* What you need to do
The data below is to be output in full, unchanged.

* Given information
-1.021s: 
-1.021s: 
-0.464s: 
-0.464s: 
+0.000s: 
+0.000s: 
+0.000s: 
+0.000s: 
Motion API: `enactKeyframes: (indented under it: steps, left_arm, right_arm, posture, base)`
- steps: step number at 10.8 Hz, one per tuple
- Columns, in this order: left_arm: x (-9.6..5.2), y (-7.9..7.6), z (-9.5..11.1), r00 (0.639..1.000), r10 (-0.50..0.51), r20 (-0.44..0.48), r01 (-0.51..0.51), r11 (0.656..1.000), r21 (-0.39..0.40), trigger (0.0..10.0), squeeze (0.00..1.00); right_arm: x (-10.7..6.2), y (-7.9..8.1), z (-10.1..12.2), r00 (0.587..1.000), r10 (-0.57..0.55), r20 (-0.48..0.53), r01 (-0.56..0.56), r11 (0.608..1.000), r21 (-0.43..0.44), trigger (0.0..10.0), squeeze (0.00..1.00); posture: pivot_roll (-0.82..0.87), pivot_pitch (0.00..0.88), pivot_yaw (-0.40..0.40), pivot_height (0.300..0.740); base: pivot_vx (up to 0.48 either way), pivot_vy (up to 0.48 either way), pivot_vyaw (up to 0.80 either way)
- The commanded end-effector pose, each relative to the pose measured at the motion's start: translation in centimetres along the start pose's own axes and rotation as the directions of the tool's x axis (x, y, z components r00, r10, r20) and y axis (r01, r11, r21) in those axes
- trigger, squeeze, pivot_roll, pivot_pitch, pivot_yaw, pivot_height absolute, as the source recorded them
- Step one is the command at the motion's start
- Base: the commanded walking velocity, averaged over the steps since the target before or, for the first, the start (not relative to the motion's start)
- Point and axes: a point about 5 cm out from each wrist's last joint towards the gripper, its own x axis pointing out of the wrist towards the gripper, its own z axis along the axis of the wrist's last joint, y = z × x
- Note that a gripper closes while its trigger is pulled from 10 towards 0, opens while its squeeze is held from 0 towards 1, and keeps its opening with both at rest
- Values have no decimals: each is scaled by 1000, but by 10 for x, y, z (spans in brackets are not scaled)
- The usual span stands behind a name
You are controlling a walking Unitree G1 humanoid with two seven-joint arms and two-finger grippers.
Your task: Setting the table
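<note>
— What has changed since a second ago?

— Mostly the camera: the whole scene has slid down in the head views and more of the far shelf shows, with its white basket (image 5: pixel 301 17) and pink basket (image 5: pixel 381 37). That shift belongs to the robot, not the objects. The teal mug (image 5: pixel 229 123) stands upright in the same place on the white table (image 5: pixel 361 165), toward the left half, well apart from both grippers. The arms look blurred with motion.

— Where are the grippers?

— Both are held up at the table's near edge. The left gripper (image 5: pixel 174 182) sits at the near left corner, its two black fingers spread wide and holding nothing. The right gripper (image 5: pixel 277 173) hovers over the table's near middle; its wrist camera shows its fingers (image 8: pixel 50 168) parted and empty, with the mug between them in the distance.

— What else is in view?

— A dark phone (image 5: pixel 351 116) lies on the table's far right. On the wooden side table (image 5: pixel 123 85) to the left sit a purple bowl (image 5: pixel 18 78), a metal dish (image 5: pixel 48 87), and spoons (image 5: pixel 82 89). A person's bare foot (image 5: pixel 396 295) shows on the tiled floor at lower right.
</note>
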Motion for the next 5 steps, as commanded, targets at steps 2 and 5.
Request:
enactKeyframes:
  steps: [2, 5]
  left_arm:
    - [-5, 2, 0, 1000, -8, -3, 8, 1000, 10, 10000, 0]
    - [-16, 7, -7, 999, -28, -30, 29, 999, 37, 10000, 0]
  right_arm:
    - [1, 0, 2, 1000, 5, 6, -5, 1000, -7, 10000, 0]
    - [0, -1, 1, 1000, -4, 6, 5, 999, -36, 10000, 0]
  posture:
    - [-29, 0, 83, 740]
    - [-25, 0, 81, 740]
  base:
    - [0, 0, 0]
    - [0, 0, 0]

* Written response
-1.021s: 
-1.021s: 
-0.464s: 
-0.464s: 
+0.000s: 
+0.000s: 
+0.000s: 
+0.000s: 
Motion API: `enactKeyframes: (indented under it: steps, left_arm, right_arm, posture, base)`
- steps: step number at 10.8 Hz, one per tuple
- Columns, in this order: left_arm: x (-9.6..5.2), y (-7.9..7.6), z (-9.5..11.1), r00 (0.639..1.000), r10 (-0.50..0.51), r20 (-0.44..0.48), r01 (-0.51..0.51), r11 (0.656..1.000), r21 (-0.39..0.40), trigger (0.0..10.0), squeeze (0.00..1.00); right_arm: x (-10.7..6.2), y (-7.9..8.1), z (-10.1..12.2), r00 (0.587..1.000), r10 (-0.57..0.55), r20 (-0.48..0.53), r01 (-0.56..0.56), r11 (0.608..1.000), r21 (-0.43..0.44), trigger (0.0..10.0), squeeze (0.00..1.00); posture: pivot_roll (-0.82..0.87), pivot_pitch (0.00..0.88), pivot_yaw (-0.40..0.40), pivot_height (0.300..0.740); base: pivot_vx (up to 0.48 either way), pivot_vy (up to 0.48 either way), pivot_vyaw (up to 0.80 either way)
- The commanded end-effector pose, each relative to the pose measured at the motion's start: translation in centimetres along the start pose's own axes and rotation as the directions of the tool's x axis (x, y, z components r00, r10, r20) and y axis (r01, r11, r21) in those axes
- trigger, squeeze, pivot_roll, pivot_pitch, pivot_yaw, pivot_height absolute, as the source recorded them
- Step one is the command at the motion's start
- Base: the commanded walking velocity, averaged over the steps since the target before or, for the first, the start (not relative to the motion's start)
- Point and axes: a point about 5 cm out from each wrist's last joint towards the gripper, its own x axis pointing out of the wrist towards the gripper, its own z axis along the axis of the wrist's last joint, y = z × x
- Note that a gripper closes while its trigger is pulled from 10 towards 0, opens while its squeeze is held from 0 towards 1, and keeps its opening with both at rest
- Values have no decimals: each is scaled by 1000, but by 10 for x, y, z (spans in brackets are not scaled)
- The usual span stands behind a name
You are controlling a walking Unitree G1 humanoid with two seven-joint arms and two-finger grippers.
Your task: Setting the table
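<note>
— What has changed since a second ago?

— Mostly the camera: the whole scene has slid down in the head views and more of the far shelf shows, with its white basket (image 5: pixel 301 17) and pink basket (image 5: pixel 381 37). That shift belongs to the robot, not the objects. The teal mug (image 5: pixel 229 123) stands upright in the same place on the white table (image 5: pixel 361 165), toward the left half, well apart from both grippers. The arms look blurred with motion.

— Where are the grippers?

— Both are held up at the table's near edge. The left gripper (image 5: pixel 174 182) sits at the near left corner, its two black fingers spread wide and holding nothing. The right gripper (image 5: pixel 277 173) hovers over the table's near middle; its wrist camera shows its fingers (image 8: pixel 50 168) parted and empty, with the mug between them in the distance.

— What else is in view?

— A dark phone (image 5: pixel 351 116) lies on the table's far right. On the wooden side table (image 5: pixel 123 85) to the left sit a purple bowl (image 5: pixel 18 78), a metal dish (image 5: pixel 48 87), and spoons (image 5: pixel 82 89). A person's bare foot (image 5: pixel 396 295) shows on the tiled floor at lower right.
</note>
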Motion for the next 5 steps, as commanded, targets at steps 2 and 5.
Request:
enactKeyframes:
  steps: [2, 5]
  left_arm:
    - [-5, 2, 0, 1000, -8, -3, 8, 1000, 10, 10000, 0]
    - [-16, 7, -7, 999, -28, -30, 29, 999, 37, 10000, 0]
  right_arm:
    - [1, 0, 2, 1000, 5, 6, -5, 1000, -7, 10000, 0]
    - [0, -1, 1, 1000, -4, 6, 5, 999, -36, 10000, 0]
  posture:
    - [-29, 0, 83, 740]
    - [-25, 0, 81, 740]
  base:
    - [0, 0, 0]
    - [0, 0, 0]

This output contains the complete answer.